By Mark Kass – Editor-in-Chief, Milwaukee Business Journal

Coakley Brothers and Brothers Interiors are located in a historic building on Milwaukee’s near south side and a recent renovation has turned the building into a modern facility with the amenities many employees are looking for nowadays.

The more than 100-year-old building at 400 S. Fifth St. is recognizable for its art that looks like a historic water tower made of stained glass on its roof. But its employees say the inside of the facility also really helps it stand out.

“The Coakley Brothers water tower attracts people visually and once they are in the building they want to stay,” said Ben Juech, executive vice president at Coakley Brothers and Brothers Interiors. “We have been told we are an inspiration or even an advertisement for the urban office. We have now become a magnet for attracting talent and very often we are told, ‘I love it here.’”

“Because we work hard, we get to play hard. Because we play together, the work we do together is just as fun. It is important to have an environment that accommodates the culture of an inclusive family, playfulness, hard work, and well-being,” the firms said in its nomination.

The office includes many collaboration spaces, optional work areas, play areas, operable windows and garage doors, outdoor seating spaces, sustainable landscaped areas, a mother’s room, Skype areas, gym and shower areas, two fully equipped kitchens, a gong room, Colectivo Coffee, snack areas and event space.

The many features helped Coakley Brothers and Brothers Interior win a designation as one of Milwaukee’s Coolest Offices by the Milwaukee Business Journal in its 2020 awards program. Coakley Brothers is the fourth of 10 firms that have earned that designation in the newspaper’s awards program. The first three were announced earlier this week. Click on the headlines below.

The winners will be featured on the Milwaukee Business Journal’s website over the next two weeks and in our April 24 weekly edition. After all of the winners are featured on our website, we will have a readers’ poll to determine the ultimate winner of our 2020 Milwaukee’s Coolest Office.

We caught up with Juech, Peggy Coakley, CEO of Coakley Brothers and Brothers Interiors, and director of design Amy Kopplin to talk about the interesting space.

Q: Talk about the process that was used to determine the look of your office space?

(Peggy Coakley) “As we like to do with all of our clients, our first step was to survey our employees to receive and recognize their input and desires: only then do you have buy-in. The results of the employee preference survey really led our process. Of greatest importance has been reducing boundaries between departments to allow for the best communication and collaboration. A unique aspect of our office is that our moving, installation, and storage service professionals report to the center of our workspace, formally named, ‘The Heartbeat.’ Whereas traditional companies may have their field staff enter and reside in the back of the building.

“The need to promote natural interaction between departments along with technology needs, drove the layout of our office space. The look of our office space includes modern amenities and timeless style while accentuating key features of our historical building. We were able to replace over 230 operable windows, all original replicas, throughout the building, bringing in ambient light, fresh air, green walls and an abundance of plants throughout the space adding to the warmth and earthy texture desirous of those who work here.

“Architecturally, the building has brilliant features such as natural wood timbers, Cream City brick, polished concrete or maple wood floors and 3-foot-wide cement mushroom columns that truly make our space interesting and unique.

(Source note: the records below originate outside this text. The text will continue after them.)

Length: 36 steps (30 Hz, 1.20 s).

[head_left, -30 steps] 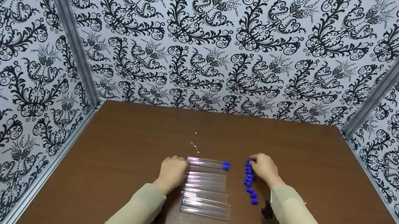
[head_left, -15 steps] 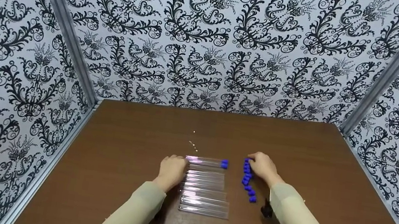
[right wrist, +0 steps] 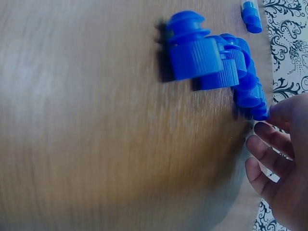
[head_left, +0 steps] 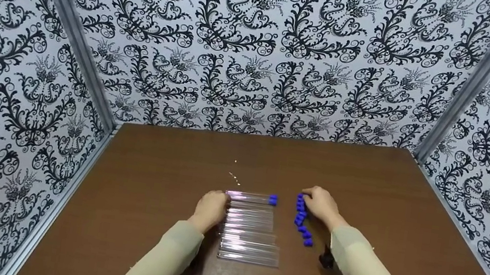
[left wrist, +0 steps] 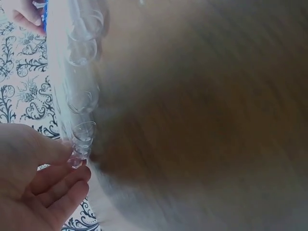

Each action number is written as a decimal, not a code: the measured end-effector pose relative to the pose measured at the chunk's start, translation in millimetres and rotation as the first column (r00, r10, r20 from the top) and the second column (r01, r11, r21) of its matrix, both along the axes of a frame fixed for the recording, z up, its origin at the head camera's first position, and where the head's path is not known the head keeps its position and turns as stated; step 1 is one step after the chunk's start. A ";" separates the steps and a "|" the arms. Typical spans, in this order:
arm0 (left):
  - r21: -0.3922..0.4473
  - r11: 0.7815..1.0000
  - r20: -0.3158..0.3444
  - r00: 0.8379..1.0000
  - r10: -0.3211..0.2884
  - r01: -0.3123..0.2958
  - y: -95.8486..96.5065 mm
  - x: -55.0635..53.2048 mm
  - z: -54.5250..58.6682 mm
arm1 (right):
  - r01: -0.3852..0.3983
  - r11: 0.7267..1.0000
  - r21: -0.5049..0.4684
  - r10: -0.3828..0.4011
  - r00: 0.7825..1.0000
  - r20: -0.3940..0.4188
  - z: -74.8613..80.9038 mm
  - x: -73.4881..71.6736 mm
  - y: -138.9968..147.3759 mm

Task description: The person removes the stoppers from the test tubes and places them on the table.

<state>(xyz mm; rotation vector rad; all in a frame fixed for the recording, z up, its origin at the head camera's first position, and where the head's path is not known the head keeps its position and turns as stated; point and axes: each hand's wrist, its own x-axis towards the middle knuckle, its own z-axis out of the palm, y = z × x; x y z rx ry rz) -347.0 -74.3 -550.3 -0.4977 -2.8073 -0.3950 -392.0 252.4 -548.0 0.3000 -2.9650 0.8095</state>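
Observation:
Clear test tubes (head_left: 249, 246) lie side by side on the table, rounded ends to the left. Two at the far end wear blue caps (head_left: 273, 200). My left hand (head_left: 211, 209) is at the rounded ends near the far side; in the left wrist view its thumb and fingers (left wrist: 67, 187) pinch a tube end (left wrist: 76, 161). Loose blue stoppers with ribbed rims (right wrist: 197, 57) form a crooked row right of the tubes. At that row's far end my right hand (head_left: 322, 205) pinches the last blue stopper (right wrist: 260, 114) between thumb and fingers; the fingertips are partly hidden.
The brown wooden table (head_left: 166, 155) ends at a patterned back wall (head_left: 255, 62), with metal posts in the corners. Small pale specks (head_left: 235, 178) lie beyond the tubes. A small black object (head_left: 326, 258) hangs under the right forearm.
The whole head view shifts slightly to the left. Both hands keep their places at the tube ends and the stopper row; the tubes and stoppers stay as they were.

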 end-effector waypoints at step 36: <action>0.309 0.950 0.036 0.999 0.030 -0.040 -15.5 17.0 -17.0 | 0.039 0.933 -0.357 -0.121 0.970 -0.211 -11.1 62.0 -85.6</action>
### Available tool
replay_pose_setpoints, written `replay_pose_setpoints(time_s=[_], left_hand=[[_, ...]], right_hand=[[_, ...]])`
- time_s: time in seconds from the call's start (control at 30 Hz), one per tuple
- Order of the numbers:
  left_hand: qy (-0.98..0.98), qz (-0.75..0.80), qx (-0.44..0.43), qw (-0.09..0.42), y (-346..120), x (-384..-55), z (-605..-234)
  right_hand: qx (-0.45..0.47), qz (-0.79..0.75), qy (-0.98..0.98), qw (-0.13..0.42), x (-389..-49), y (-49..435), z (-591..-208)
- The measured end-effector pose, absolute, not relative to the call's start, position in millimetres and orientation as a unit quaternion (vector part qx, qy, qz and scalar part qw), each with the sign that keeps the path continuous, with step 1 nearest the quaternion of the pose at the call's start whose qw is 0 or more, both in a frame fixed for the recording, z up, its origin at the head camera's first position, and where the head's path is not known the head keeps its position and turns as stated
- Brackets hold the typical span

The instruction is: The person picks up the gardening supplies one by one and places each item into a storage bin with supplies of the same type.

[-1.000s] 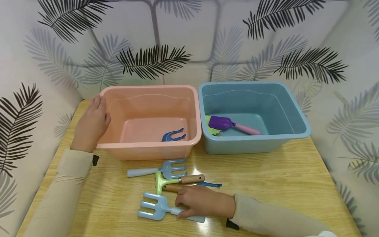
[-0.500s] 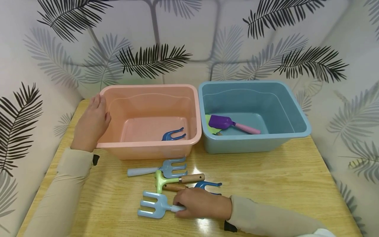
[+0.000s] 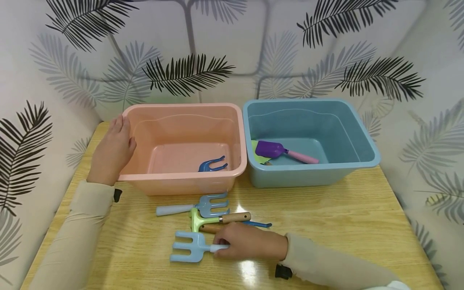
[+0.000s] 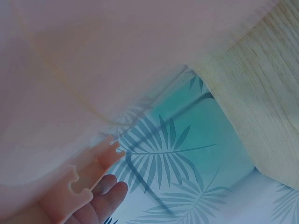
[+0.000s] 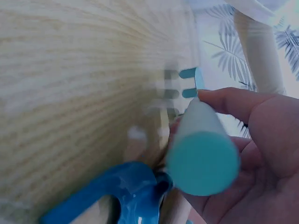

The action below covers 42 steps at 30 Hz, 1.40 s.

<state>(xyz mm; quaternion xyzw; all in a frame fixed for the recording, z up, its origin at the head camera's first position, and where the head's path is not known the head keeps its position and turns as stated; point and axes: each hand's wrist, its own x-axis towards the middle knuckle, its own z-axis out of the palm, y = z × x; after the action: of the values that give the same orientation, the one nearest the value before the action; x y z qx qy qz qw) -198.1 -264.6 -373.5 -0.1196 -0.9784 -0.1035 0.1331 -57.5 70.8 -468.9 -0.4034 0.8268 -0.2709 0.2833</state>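
Note:
My left hand [image 3: 112, 151] holds the left rim of the pink plastic tub [image 3: 181, 185]; in the left wrist view its fingers [image 4: 114, 198] show beneath the notched rim. My right hand [image 3: 248, 241] pinches the pale handle of a light blue hand fork [image 3: 195, 246], tines pointing left. The right wrist view shows the handle's round end [image 5: 203, 163] between thumb and fingers, with the fork slightly off the table. Just behind it lie a green tool with a wooden handle [image 3: 204, 220], another light blue fork [image 3: 208, 205] and a blue-pronged tool [image 5: 135, 186], partly hidden by the hand.
A blue tub [image 3: 311, 175] stands right of the pink one, holding a purple scoop with a pink handle [image 3: 272, 150] and a green item [image 3: 259, 155]. Inside the pink tub lies a blue pronged tool [image 3: 210, 165]. The wooden table [image 3: 326, 217] meets leaf-patterned cloth [image 3: 232, 40].
My right hand has closed its fingers on the light blue fork's handle and shifted it slightly away from me, levelling it. The left hand stays on the pink tub's rim.

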Motion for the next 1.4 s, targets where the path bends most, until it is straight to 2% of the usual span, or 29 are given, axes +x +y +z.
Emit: replay_pose_setpoints(time_s=[0.37, 0.9, 1.13, 1.4], left_hand=[[-0.981, -0.107, -0.111, 0.117, -267.1, -198.4, -375.5], [-0.977, -0.103, -0.124, 0.137, -266.4, -198.4, -376.3], [-0.977, -0.099, -0.125, 0.141, -266.4, -199.2, -376.6], [-0.979, -0.099, -0.119, 0.132, -266.4, -199.4, -376.9]], right_hand=[[-0.407, -0.352, 0.801, 0.263, -75.4, 81.9, -468.4], [-0.287, -0.511, 0.713, 0.386, -93.3, 118.7, -443.4], [-0.281, -0.537, 0.691, 0.395, -93.8, 133.2, -424.9], [-0.318, -0.59, 0.635, 0.384, -97.6, 152.0, -395.5]])
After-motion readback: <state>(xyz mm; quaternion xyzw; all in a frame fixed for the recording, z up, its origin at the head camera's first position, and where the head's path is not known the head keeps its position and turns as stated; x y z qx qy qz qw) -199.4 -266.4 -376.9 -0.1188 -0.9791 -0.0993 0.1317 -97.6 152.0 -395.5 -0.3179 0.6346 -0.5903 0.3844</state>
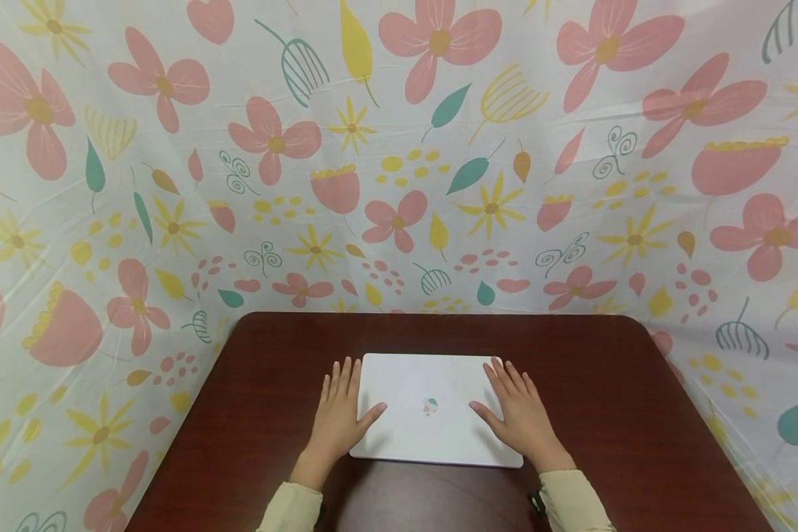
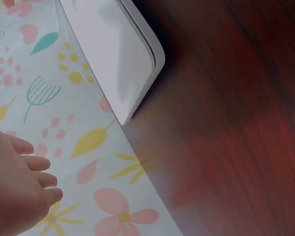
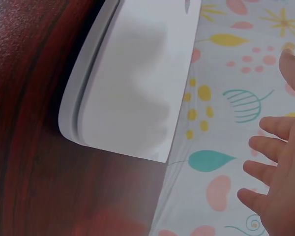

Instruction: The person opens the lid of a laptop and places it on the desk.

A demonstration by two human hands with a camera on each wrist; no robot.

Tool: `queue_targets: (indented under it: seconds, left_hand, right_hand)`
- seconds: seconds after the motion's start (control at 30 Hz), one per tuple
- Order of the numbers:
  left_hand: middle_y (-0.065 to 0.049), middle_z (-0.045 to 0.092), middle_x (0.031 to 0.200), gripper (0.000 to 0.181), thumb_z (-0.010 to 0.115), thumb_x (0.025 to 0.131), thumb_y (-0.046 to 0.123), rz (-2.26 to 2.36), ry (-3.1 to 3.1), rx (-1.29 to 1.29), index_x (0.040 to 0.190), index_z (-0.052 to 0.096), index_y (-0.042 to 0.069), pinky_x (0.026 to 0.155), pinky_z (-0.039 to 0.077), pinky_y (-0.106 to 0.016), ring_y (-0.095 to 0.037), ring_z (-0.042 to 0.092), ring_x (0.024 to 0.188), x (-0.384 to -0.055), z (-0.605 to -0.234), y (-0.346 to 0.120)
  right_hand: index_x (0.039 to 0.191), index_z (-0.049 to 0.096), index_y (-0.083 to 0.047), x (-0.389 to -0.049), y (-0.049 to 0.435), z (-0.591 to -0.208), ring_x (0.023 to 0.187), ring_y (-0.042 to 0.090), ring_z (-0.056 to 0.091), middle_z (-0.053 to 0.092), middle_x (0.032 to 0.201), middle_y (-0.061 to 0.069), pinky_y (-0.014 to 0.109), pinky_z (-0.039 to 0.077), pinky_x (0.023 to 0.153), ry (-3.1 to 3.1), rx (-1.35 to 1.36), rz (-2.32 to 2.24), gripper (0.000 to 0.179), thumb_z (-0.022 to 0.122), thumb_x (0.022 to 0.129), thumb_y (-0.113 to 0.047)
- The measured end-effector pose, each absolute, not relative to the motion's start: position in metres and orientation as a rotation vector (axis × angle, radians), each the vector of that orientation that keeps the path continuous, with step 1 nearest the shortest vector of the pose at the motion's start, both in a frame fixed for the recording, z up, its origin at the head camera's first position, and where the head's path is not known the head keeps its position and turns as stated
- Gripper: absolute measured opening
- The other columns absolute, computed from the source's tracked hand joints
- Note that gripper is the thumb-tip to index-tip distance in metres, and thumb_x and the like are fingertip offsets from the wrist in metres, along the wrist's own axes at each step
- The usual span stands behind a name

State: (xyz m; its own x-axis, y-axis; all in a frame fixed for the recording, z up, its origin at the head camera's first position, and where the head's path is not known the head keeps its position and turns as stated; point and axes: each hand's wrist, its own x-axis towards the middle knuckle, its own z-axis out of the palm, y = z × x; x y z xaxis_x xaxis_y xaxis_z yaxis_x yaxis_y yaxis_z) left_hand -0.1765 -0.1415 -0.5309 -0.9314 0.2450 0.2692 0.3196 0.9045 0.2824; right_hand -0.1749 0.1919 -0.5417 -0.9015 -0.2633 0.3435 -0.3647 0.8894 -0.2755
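Observation:
A closed silver laptop [image 1: 432, 436] lies flat on the table, a shiny logo in the middle of its lid. At its left edge is my left hand [image 1: 335, 417], fingers straight and pointing forward, the thumb over the lid. My right hand [image 1: 522, 421] overlaps the lid's right side in the head view, fingers extended and thumb turned inward. Both wrist views show the hands raised above the laptop, with soft shadows on its lid. In the left wrist view, the laptop's corner [image 2: 132, 73] shows a thin seam between lid and base. Neither hand holds anything.
The dark red-brown wooden table [image 1: 638, 443] has rounded far corners. A white cloth [image 1: 399, 266] printed with pink flowers and yellow and green leaves hangs behind the table and along both sides. Beige sleeves [image 1: 575, 502] cover the forearms, and a dark band shows at the right wrist.

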Motion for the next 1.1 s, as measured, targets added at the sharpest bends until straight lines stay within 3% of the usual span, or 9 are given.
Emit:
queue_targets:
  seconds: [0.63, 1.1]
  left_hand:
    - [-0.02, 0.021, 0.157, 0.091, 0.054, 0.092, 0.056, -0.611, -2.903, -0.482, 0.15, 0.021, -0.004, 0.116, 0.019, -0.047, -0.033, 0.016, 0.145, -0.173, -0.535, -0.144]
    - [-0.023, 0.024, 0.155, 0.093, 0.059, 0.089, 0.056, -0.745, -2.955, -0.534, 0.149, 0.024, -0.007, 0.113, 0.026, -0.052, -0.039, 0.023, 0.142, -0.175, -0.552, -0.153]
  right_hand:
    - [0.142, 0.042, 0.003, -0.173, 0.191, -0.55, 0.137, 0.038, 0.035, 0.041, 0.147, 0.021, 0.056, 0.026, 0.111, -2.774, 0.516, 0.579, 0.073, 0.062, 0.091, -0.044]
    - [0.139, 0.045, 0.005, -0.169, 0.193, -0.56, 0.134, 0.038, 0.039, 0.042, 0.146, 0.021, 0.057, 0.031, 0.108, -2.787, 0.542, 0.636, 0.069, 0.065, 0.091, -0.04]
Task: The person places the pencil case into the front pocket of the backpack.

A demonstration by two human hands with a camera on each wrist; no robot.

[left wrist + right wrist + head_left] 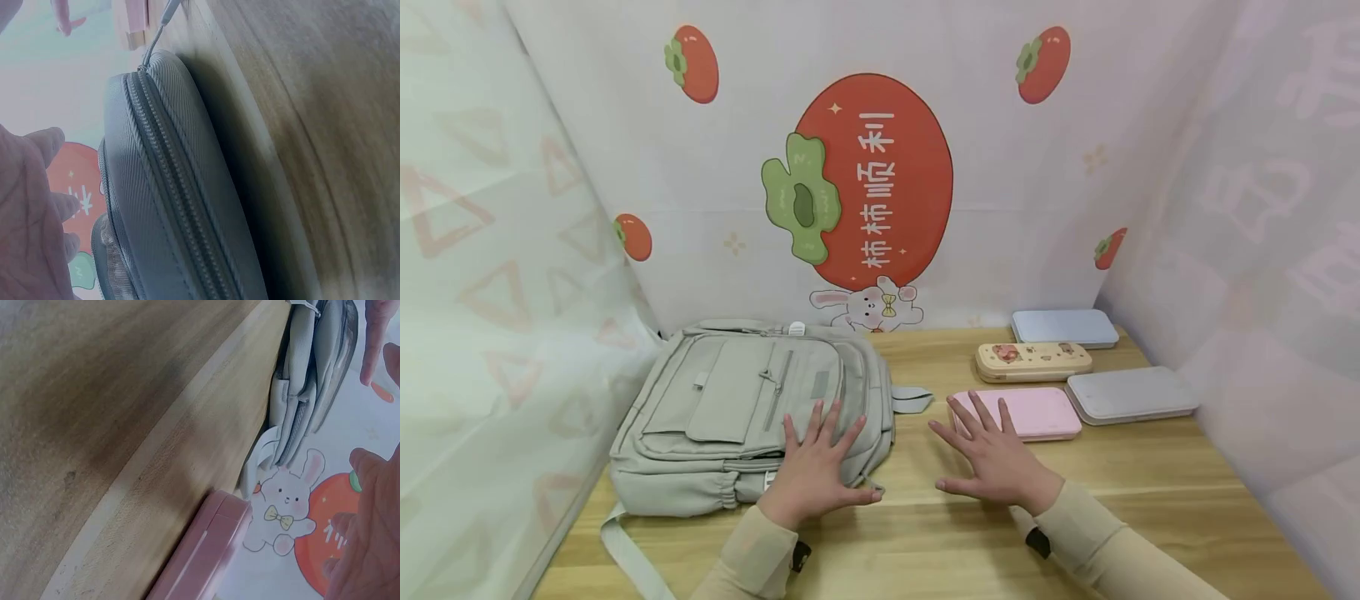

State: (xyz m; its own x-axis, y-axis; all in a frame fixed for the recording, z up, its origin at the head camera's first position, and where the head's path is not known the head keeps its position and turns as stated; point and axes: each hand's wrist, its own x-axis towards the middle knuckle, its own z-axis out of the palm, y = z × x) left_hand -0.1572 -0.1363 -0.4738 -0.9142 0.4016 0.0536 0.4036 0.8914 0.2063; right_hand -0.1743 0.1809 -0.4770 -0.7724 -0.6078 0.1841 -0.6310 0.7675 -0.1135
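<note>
A grey-green backpack [737, 400] lies flat on the left of the wooden table, its front pockets facing up. My left hand [816, 475], fingers spread, is over its lower right corner; whether it touches the fabric I cannot tell. In the left wrist view, the zipper [169, 181] along the bag's side is closed. My right hand [1000, 462] is spread at the near edge of a pink case [1037, 412], partly covering it and holding nothing. Behind that case lie a cream case [1033, 362] with cartoon prints and a light blue case [1063, 327]. A grey case [1131, 393] lies to the right.
One strap [632, 554] hangs from the backpack toward the near left table edge, and a short strap end [912, 399] sticks out on its right. Printed cloth [1000, 208] with persimmons and a rabbit rises behind the wooden table [910, 542]; more cloth hangs at both sides.
</note>
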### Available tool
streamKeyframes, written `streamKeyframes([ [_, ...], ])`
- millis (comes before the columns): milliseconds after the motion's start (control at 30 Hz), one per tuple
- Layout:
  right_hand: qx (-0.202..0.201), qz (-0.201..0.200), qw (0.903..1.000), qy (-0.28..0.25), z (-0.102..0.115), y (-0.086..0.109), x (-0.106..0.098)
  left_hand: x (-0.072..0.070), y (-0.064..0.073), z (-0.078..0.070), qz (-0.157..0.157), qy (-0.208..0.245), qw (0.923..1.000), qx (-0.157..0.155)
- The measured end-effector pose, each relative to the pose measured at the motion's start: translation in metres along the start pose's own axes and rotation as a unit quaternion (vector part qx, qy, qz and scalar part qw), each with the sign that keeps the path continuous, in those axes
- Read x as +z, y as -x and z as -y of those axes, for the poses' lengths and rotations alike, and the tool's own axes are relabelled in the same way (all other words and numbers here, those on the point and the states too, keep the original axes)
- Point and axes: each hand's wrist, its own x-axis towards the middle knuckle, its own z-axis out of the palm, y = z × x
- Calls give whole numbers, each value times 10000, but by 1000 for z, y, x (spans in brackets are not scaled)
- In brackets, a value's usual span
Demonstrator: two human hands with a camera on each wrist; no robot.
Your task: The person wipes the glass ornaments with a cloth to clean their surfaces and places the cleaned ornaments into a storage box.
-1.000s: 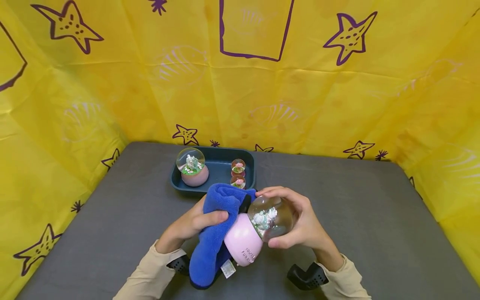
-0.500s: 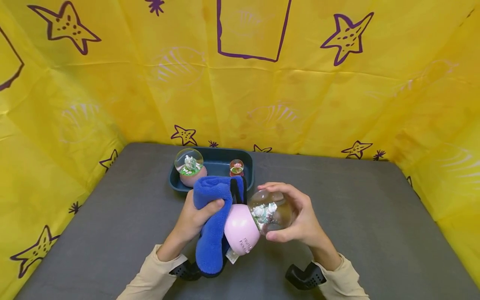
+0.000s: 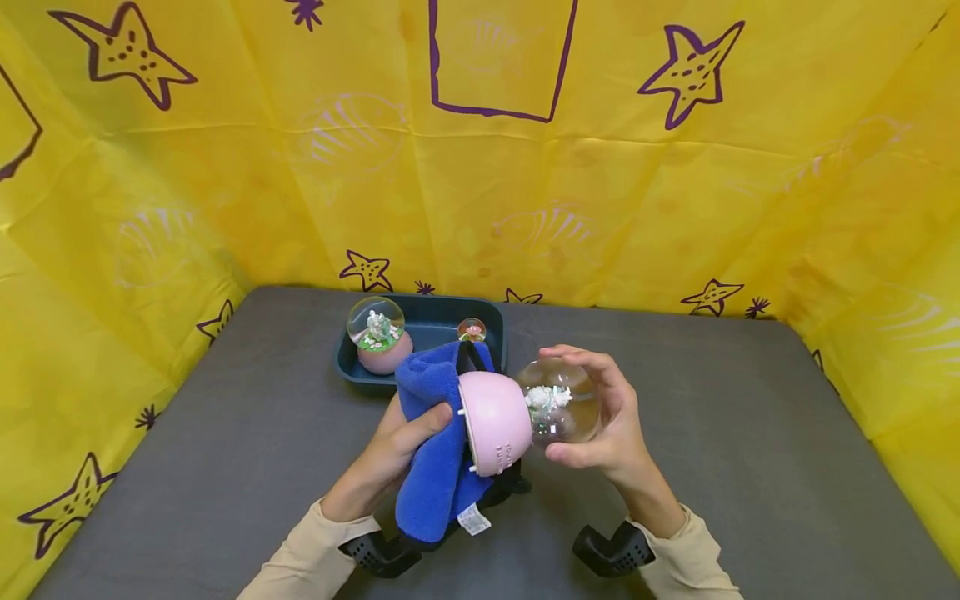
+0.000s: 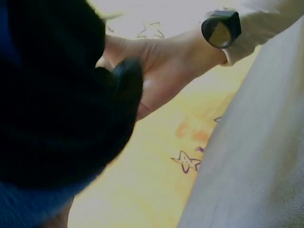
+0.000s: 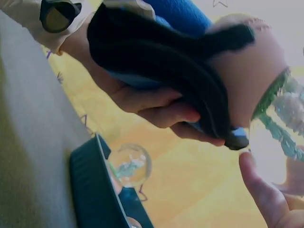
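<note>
A large snow globe (image 3: 495, 421) lies tipped sideways between my hands, its pink base to the left and its clear dome with white figures to the right. My right hand (image 3: 618, 425) grips the dome, thumb below and fingers over the top. In my left hand (image 3: 390, 454) is a folded blue cloth (image 3: 427, 504) with black edging and a white tag; the thumb pinches it from the front. The cloth lies against the underside of the base, where small white feet show. The right wrist view shows my left fingers (image 5: 147, 99) curled behind the cloth's black part.
Behind the hands, a dark teal tray (image 3: 431, 327) stands on the grey table (image 3: 720, 433). It holds another pink-based snow globe (image 3: 381, 333) at left and a small globe (image 3: 472, 330) at right, partly covered by the cloth. Yellow patterned fabric (image 3: 465, 183) walls the table's back and sides.
The snow globe has turned from a slant to nearly level, its base underside now facing left, and has risen slightly. Both hands keep their hold. The cloth now covers more of the tray's right end.
</note>
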Motion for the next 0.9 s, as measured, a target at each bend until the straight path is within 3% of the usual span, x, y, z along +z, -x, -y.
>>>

By using these historical features combined with modern elements, the office represents who we are and the work we do as Coakley Brothers is rooted in a vibrant history going back to 1888 and continues to serve businesses today.

“As a commercial furniture dealership, we created a unique 40,000+ square-000foot showroom environment for guests to see and touch different furniture and finishes for their office. They can come into our space and find inspiration or discover the look they are searching for. Our design staff even has private areas to work with clients and partners where they engage together in meaningful collaboration. Additionally, we have over 10,000 square feet of this same area that is easily converted into event space with A/V technology ready to use.”

Q: Has the office space been helpful in recruiting and retaining employees?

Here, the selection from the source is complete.